Spotlight on Polymer Chemistry, Issue 17

by | Jul 26, 2013

The Journal of Polymer Science Part A: Polymer Chemistry highlights some important research in the latest issue.
Polymer Chemistry 51-17
Polymer Chemistry 51-17

Journal of Polymer Science Part A: Polymer Chemistry Volume 51 Issue 17

Three spotlight articles in Volume 51, Issue 17 of the Journal of Polymer Science Part A: Polymer Chemistry are featured: “Synthesis of Well-Defined Side Chain Fullerene Polymers and Study of Their Self-Aggregation Behaviors,” “Synthesis, Self-Assembly and Reversible Healing of Supramolecular Perfluoropolyethers,” and “Cationic Poly(ester-phosphoester)s:  Facile Synthesis and Antibacterial Properties.”

Side chain fullerene polymers (SFPs) can have well-defined structures, high C60 loadings, and high molecular weights, but their synthesis is challenging.
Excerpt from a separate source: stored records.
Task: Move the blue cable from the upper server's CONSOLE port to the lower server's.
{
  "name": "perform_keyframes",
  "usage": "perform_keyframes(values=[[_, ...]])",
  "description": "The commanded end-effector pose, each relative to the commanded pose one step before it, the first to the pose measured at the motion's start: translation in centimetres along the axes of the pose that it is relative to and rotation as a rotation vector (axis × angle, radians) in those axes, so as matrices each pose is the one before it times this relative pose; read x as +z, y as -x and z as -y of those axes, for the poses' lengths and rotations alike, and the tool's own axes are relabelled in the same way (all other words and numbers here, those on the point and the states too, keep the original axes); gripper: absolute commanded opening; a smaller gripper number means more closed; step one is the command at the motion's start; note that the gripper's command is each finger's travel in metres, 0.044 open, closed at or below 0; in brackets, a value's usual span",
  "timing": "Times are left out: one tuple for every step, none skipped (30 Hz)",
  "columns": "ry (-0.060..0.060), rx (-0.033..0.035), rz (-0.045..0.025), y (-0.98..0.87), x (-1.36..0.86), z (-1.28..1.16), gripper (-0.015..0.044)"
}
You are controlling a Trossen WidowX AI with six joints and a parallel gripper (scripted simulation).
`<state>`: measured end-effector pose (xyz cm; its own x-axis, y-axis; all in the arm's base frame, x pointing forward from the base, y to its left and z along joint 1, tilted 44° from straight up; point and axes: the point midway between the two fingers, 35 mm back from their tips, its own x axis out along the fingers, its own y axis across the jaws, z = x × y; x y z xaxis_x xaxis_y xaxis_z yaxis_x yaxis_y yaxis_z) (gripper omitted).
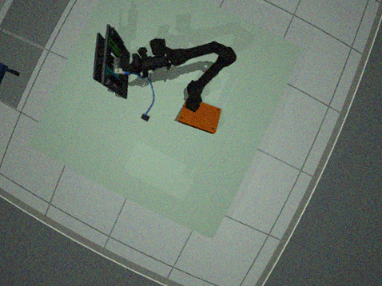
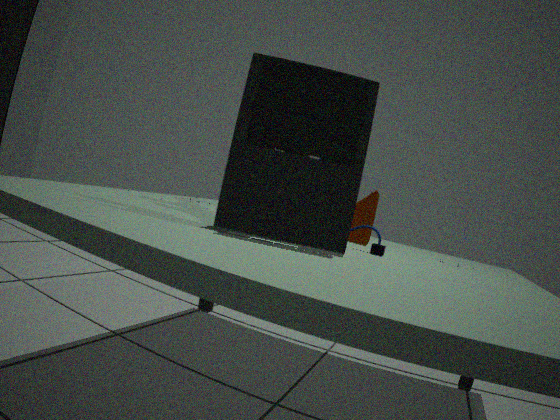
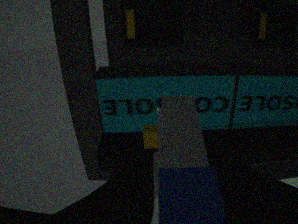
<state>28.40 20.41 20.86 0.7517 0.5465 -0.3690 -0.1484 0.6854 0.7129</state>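
Top view: the gripper [image 1: 131, 67] [image 3: 180, 163] reaches the dark server rack [image 1: 98, 62] [image 2: 300, 115], blue cable [image 1: 153, 93] [image 2: 367, 227] trailing to a black block [image 1: 146, 116] [image 2: 377, 249]; plug too small to judge.

Exterior: rack hides the gripper, grip can't be checked. Cable arcs beside the orange base plate [image 1: 204, 119] [image 2: 365, 222] — we flag possible drag on the plug if it snags.

Wrist: gripper clenched on the plug [image 3: 181, 135], its nose over the teal CONSOLE strip [image 3: 127, 105]; seating unclear. Near-identical neighbouring labels risk a wrong port — and slight sideways error could jam the nose against the rim.
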Motion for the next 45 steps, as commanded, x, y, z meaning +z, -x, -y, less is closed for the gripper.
perform_keyframes(values=[[-0.0034,0.00980,0.00517,0.362,-0.094,-0.274,0.0000],[0.0000,-0.00002,-0.00002,0.022,-0.034,0.000,0.0000],[0.0000,-0.00003,-0.00004,0.035,-0.055,0.000,0.0000],[0.0000,-0.00002,-0.00002,0.022,-0.034,0.000,0.0000],[0.0000,-0.00003,-0.00004,0.035,-0.054,0.000,0.0000],[0.0000,-0.00002,-0.00002,0.022,-0.034,0.000,0.0000],[0.0000,-0.00003,-0.00004,0.035,-0.055,0.000,0.0000],[0.0000,-0.00002,-0.00002,0.022,-0.034,0.000,0.0000],[0.0000,-0.00003,-0.00004,0.035,-0.055,0.000,0.0000],[0.0000,-0.00002,-0.00002,0.022,-0.034,0.000,0.0000],[0.0001,-0.00008,-0.00005,-0.016,0.005,0.068,0.0000],[0.0001,-0.00024,-0.00014,-0.048,0.014,0.205,0.0000],[0.0002,-0.00037,-0.00021,-0.076,0.023,0.343,0.0000],[0.0003,-0.00042,-0.00024,-0.087,0.027,0.427,0.0000],[0.0003,-0.00037,-0.00020,-0.079,0.025,0.429,0.0000],[0.0003,-0.00032,-0.00017,-0.070,0.023,0.429,0.0000],[0.0002,-0.00027,-0.00013,-0.062,0.021,0.429,0.0000],[0.0002,-0.00023,-0.00010,-0.054,0.018,0.429,0.0000],[0.0002,-0.00018,-0.00006,-0.046,0.016,0.429,0.0000],[0.0002,-0.00013,-0.00002,-0.037,0.013,0.428,0.0000],[0.0002,-0.00008,0.00002,-0.029,0.010,0.427,0.0000],[0.0002,-0.00003,0.00006,-0.021,0.008,0.427,0.0000],[0.0002,0.00001,0.00010,-0.013,0.005,0.425,0.0000],[0.0002,0.00006,0.00014,-0.005,0.002,0.424,0.0000],[0.0002,0.00011,0.00018,0.004,-0.002,0.422,0.0000],[0.0002,0.00015,0.00022,0.012,-0.005,0.420,0.0000],[0.0002,0.00020,0.00026,0.020,-0.008,0.418,0.0000],[0.0001,0.00025,0.00030,0.028,-0.012,0.416,0.0000],[0.0001,0.00029,0.00035,0.035,-0.015,0.414,0.0000],[0.0001,0.00034,0.00039,0.043,-0.019,0.411,0.0000],[0.0001,0.00038,0.00044,0.051,-0.023,0.407,0.0000],[0.0001,0.00043,0.00048,0.058,-0.027,0.404,0.0000],[0.0001,0.00038,0.00042,0.052,-0.024,0.322,0.0000],[0.0001,0.00024,0.00027,0.034,-0.016,0.192,0.0000],[0.0000,0.00008,0.00009,0.012,-0.005,0.064,0.0000],[0.0000,0.00000,0.00000,0.000,0.000,0.000,0.0000],[0.0000,0.00001,-0.00023,-0.003,0.009,-0.005,0.0000],[0.0000,0.00003,-0.00068,-0.010,0.028,-0.015,0.0000],[0.0000,0.00005,-0.00093,-0.011,0.036,-0.019,0.0000],[0.0000,0.00008,-0.00140,-0.016,0.055,-0.029,0.0000],[0.0000,0.00018,-0.00164,-0.018,0.059,-0.030,0.0000],[0.0000,0.00019,-0.00169,-0.018,0.061,-0.031,0.0000],[0.0000,0.00027,-0.00190,-0.019,0.062,-0.030,0.0000],[0.0000,0.00027,-0.00192,-0.018,0.062,-0.031,0.0000],[0.0001,0.00028,-0.00211,-0.018,0.057,-0.027,0.0000]])
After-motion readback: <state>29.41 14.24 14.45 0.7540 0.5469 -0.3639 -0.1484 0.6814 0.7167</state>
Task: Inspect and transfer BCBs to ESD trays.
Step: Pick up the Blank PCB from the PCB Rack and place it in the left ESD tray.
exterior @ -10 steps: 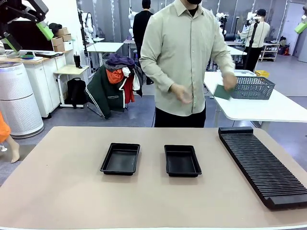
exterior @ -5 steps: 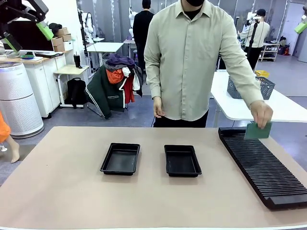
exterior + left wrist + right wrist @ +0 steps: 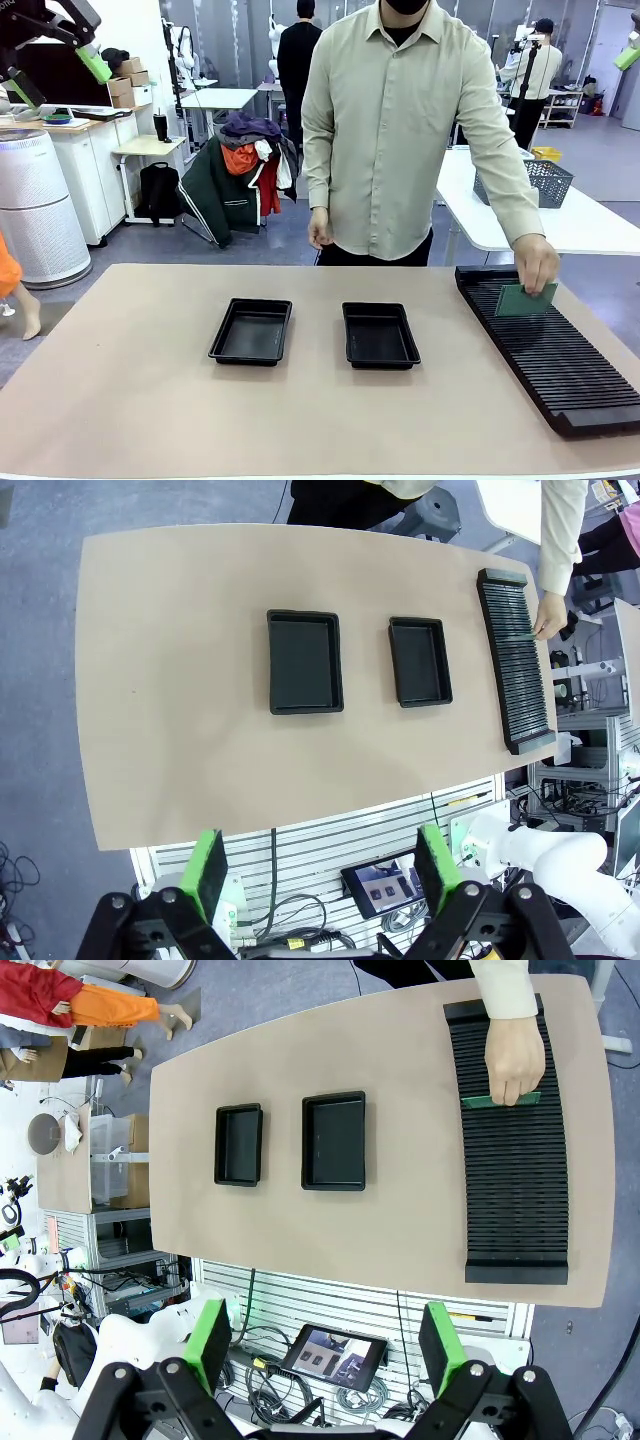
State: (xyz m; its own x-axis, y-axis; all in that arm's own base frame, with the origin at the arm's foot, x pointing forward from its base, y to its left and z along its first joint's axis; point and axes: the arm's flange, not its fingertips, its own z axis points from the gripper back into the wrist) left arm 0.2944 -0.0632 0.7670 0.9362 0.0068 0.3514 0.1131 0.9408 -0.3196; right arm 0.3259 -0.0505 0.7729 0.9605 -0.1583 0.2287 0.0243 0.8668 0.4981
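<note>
- Jaws, both arms: spread wide, empty, high above rack (image 3: 560, 370)
- BCB (image 3: 520, 301): in person's hand (image 3: 537, 262), at rack's far end
- Advice: wait until hand clears rack

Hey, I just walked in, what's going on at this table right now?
A person at the far side holds a thin green rectangular board on edge in one hand, at the far end of the long black ribbed rack on the table's right side. Whether it sits in a slot yet is unclear. Two shallow black plastic trays sit empty mid-table. The left gripper and right gripper hang high above the table, open and holding nothing.
</note>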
Brian C. Benicewicz and Junting Li combined RAFT polymerization and copper-mediated click reaction for fabrication of SFPs. Since these reactions exhibit good control and functional group tolerance, the combination is expected to be a convenient approach to SFP synthesis. Researchers also report detailed morphology studies on the self-aggregation in solution and on silicon wafers.

Perfluoropolyether (PFPE) can be used in applications such as microelectronics and bioengineering, but is particularly interesting as a synthetic lubricant. PFPEs exhibit enhanced modulus and elasticity as well as self-healing properties making them useful in magnetic information storage technology. Jeffrey Pyun and colleagues characterized novel PFPE with 2-uriedo-4[1H]-pyrimidone (Upy) chain ends. A direct correlation between the number of hydrogen bonding sites on UPy and to the thermomechanical properties of the supramolecular PFPEs was observed.

Antibacterial materials disintegrate negatively charged bacterial membranes, but need to be degraded in vivo in order to avoid reoperation. Poly(ε-caprolactone) (PCL) is used as a biomaterial due to its biodegradability, biocompatibility, and non-toxicity, however it lacks the function groups in the backbone making functionalization difficult. Weipu Zhu and collaborators designed a functional monomer to copolymerize with caprolactone. The resulting polymer showed excellent antibacterial activity for both gram-negative and gram-positive bacteria.